Lia: Over the course of your career, what have been your observations of how Asian Americans and specifically Asian American men have been portrayed in film and television?
Tzi: There seems to be progress. I don’t separate film and television because it is our major export; it influences the entire world on how we are viewed. I think with “The Mentalist”, we’re still not sexy. That’s something that we need to work on. For the younger male actors, they need to think about their sexuality in their own way. Don’t do your normal sexy, your normal hunk. We have our own brand of sexy. We get too influenced by pop culture. I feel that their sexy is not our sexy. When we try to be their sexy, we’re not sexy.
Lia: What would you like to see change?
Tzi: I want us to go beyond what the majority culture is dictating to us. I want us to present us as us. I don’t want us to be so contained or marginalized. Online, we are taking center stage. We are the stars. We need to empower ourselves.
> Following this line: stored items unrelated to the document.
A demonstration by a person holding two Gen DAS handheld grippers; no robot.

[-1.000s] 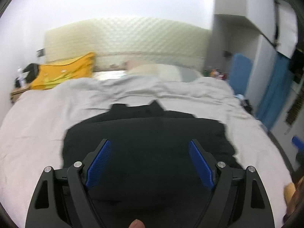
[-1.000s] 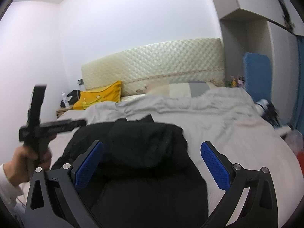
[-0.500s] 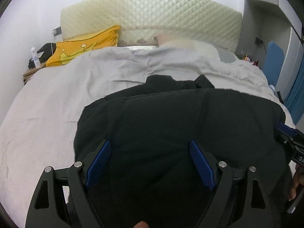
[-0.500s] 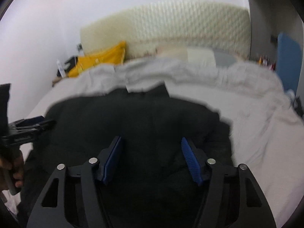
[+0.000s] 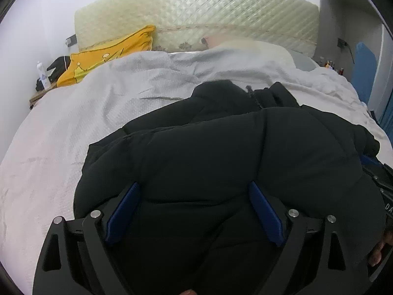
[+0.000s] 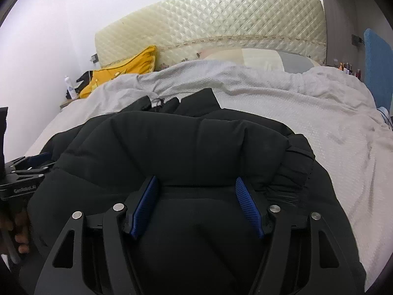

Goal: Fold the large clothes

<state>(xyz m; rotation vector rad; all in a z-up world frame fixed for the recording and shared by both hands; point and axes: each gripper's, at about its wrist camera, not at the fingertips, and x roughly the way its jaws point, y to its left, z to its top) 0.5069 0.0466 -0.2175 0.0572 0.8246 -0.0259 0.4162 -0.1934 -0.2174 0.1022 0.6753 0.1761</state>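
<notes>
While a second ago both tools were up high and far back from the coat, they have now come down close over it, and the coat fills most of each view. The left tool [image 5: 194,211] has its blue pads wide apart with puffy black coat [image 5: 221,152] bulging up between them, not pinched. The right tool [image 6: 196,204] has its pads a bit closer than before, with a fat roll of coat between them, but I cannot tell if it is squeezing yet. I think this means the grab for the next fold is just starting. The coat lies on the bed [image 5: 73,123], near the foot end, with its collar pointing at the headboard [image 6: 221,22]. There is lots of bare blanket [image 6: 307,123] past the collar and on both sides, so there is room to fold. The yellow pillow [image 5: 108,56] is well away. The two tools are near each other at the coat's middle, so they could bump.
</notes>
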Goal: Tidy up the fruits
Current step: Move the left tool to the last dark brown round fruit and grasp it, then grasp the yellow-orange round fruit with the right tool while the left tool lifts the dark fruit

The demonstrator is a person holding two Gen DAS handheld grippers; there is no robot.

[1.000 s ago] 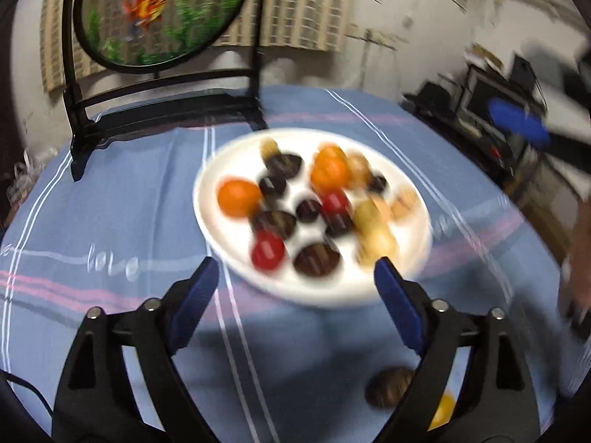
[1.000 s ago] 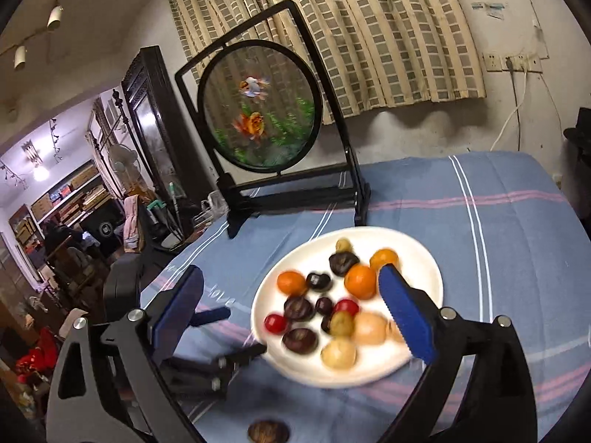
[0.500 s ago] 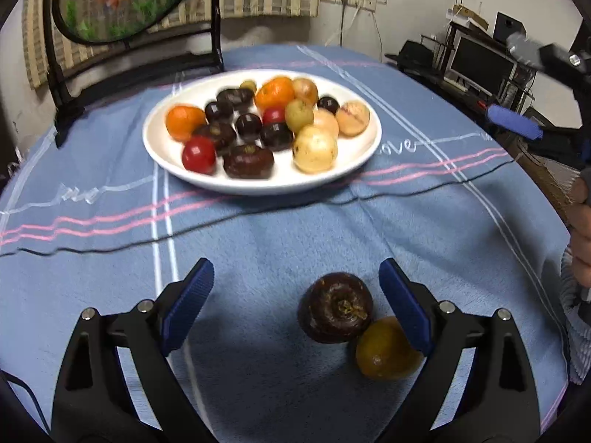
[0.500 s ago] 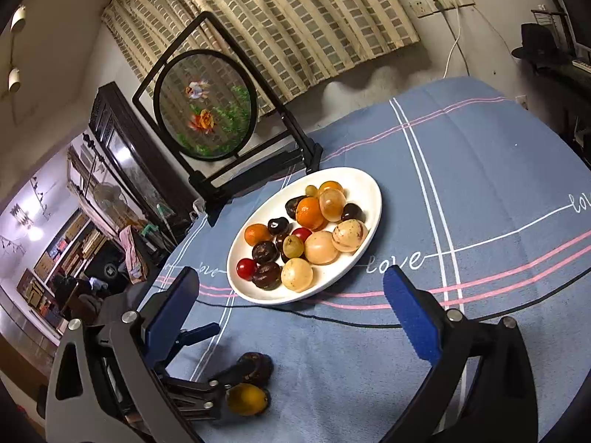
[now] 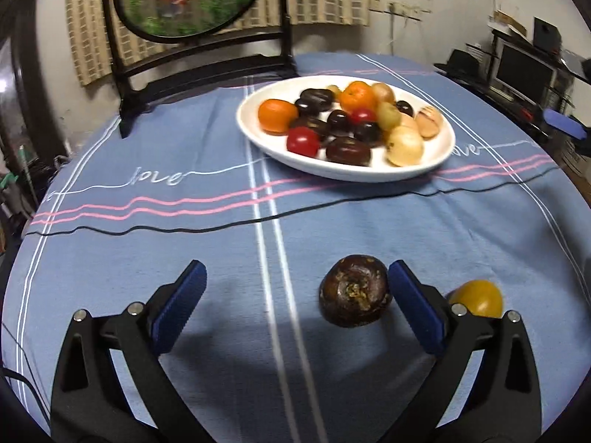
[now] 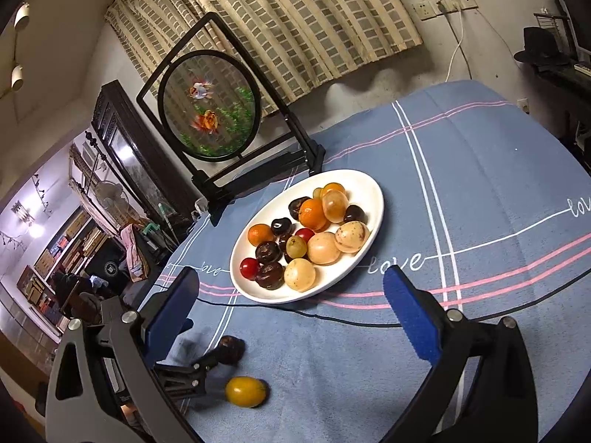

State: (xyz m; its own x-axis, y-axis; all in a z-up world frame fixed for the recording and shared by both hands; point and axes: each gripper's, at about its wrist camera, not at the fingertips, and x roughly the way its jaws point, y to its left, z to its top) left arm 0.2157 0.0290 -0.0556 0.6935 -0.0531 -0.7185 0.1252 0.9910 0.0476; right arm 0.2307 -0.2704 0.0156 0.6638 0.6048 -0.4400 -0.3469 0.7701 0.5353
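Left wrist view: left gripper is opening around the dark fruit on the cloth, not gripping it. Right gripper is hanging released near the plate.

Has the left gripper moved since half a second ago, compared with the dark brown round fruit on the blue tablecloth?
Yes. The left gripper has shifted right: the dark brown round fruit now sits nearer its right finger, between its opening jaws.

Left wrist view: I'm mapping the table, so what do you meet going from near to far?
dark brown fruit between the opening left gripper jaws → white plate of fruit → round goldfish screen
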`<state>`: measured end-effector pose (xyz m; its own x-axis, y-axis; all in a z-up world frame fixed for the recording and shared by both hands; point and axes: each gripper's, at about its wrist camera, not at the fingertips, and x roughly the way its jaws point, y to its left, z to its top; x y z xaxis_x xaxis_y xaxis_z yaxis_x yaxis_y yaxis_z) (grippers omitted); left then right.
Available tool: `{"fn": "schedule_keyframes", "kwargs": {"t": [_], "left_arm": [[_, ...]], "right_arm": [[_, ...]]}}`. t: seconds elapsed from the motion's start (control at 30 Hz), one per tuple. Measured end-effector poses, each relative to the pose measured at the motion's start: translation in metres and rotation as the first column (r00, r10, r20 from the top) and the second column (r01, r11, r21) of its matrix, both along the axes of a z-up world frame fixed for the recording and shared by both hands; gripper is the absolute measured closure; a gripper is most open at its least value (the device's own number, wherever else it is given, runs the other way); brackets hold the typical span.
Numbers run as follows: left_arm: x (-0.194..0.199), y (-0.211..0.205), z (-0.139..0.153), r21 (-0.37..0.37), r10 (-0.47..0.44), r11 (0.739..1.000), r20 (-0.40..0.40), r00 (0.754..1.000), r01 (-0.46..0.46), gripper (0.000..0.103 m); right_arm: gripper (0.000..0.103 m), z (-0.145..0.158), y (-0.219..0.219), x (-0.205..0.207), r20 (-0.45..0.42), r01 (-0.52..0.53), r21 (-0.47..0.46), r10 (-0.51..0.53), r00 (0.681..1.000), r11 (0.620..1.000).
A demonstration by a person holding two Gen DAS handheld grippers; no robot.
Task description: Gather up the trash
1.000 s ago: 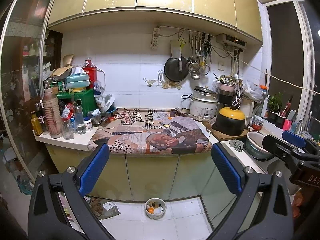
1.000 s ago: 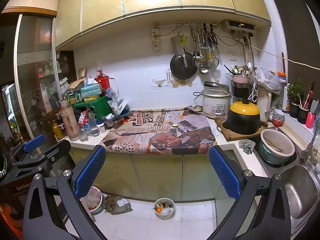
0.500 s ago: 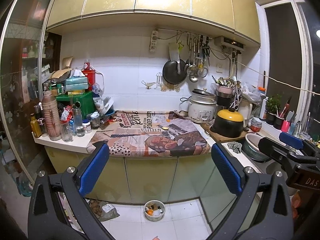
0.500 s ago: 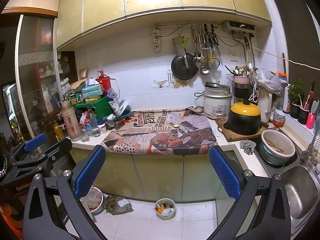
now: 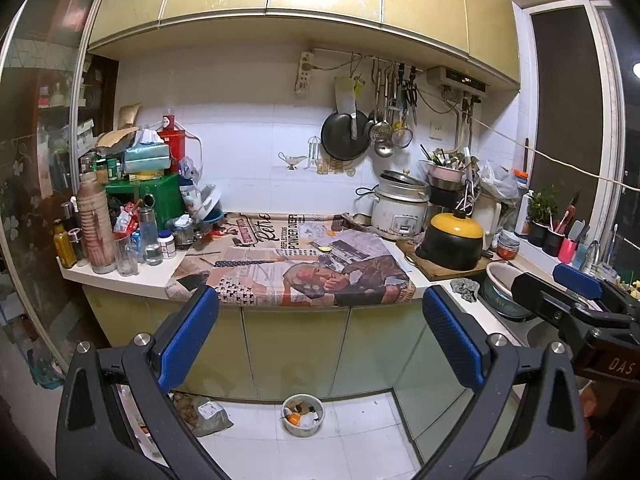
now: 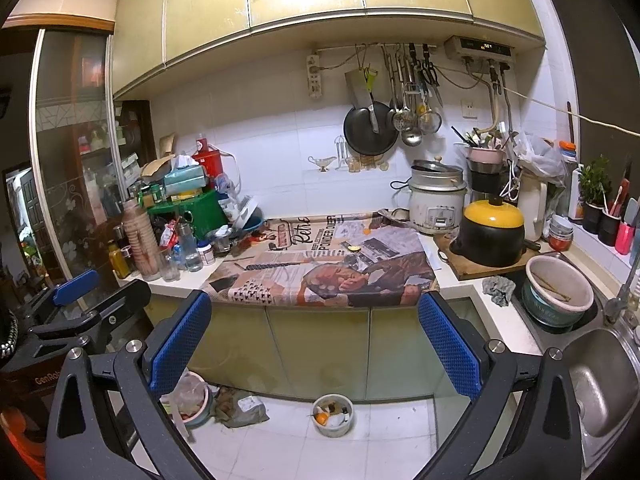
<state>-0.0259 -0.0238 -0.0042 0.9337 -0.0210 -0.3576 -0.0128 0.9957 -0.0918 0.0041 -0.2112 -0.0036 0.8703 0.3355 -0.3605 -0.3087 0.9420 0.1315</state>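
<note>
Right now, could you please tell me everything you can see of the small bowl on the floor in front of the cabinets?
The small round pale bowl sits upright on the white tiled floor, just in front of the yellow-green cabinet doors. It holds scraps, including an orange piece and some dark bits. A crumpled greyish bag lies apart to its left. Nothing grips it.

Contents of the floor bowl (image 5: 303, 415) are too small to identify beyond an orange scrap. The left claw (image 5: 320, 344) finger partly hides a crumpled bag (image 5: 208, 416); the sink (image 6: 600, 384) is cut off by the right wrist view's edge.
</note>
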Motion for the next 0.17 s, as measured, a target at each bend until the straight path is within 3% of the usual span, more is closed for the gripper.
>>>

The community needs to come out and support.
Tzi has worked in film, television, and on stage for four decades creating such memorable characters as the recurring role of Cheng Zhi, nemesis to Kiefer Sutherland’s Jack Bauer on the hit series 24 and 24: Live Another Day, and playing opposite Tom Hanks in Joel and Ethan Coen’s remake of The Ladykillers.
Tzi’s distinguished body of work, also includes roles in such films as Million Dollar Arm, Rush Hour, Rush Hour 3, The Quiet American, Akeelah and the Bee, Dante’s Peak, Chain Reaction, Golden Gate and Rapid Fire. His television credits include Satisfaction, Commander-in-Chief, Agents of S.H.I.E.L.D., Once Upon a Time, Hawaii Five-O, Grey’s Anatomy, Fringe, The Practice, Law & Order, ER, NYPD Blue, Boomtown and Chicago Hope.
Tzi is the youngest of seven children born in Hong Kong and was reared in New York City. His family ran the first Chinese American restaurant on Staten Island.
Lia Chang is an award-winning filmmaker, a Best Actress nominee, a photographer, and an award-winning multi-platform journalist. Lia has appeared in the films Wolf, New Jack City, A Kiss Before Dying, King of New York, Big Trouble in Little China, The Last Dragon, Taxman and Hide and Seek. She is profiled in FebOne1960.com Blog, Jade Magazine and Playbill.com.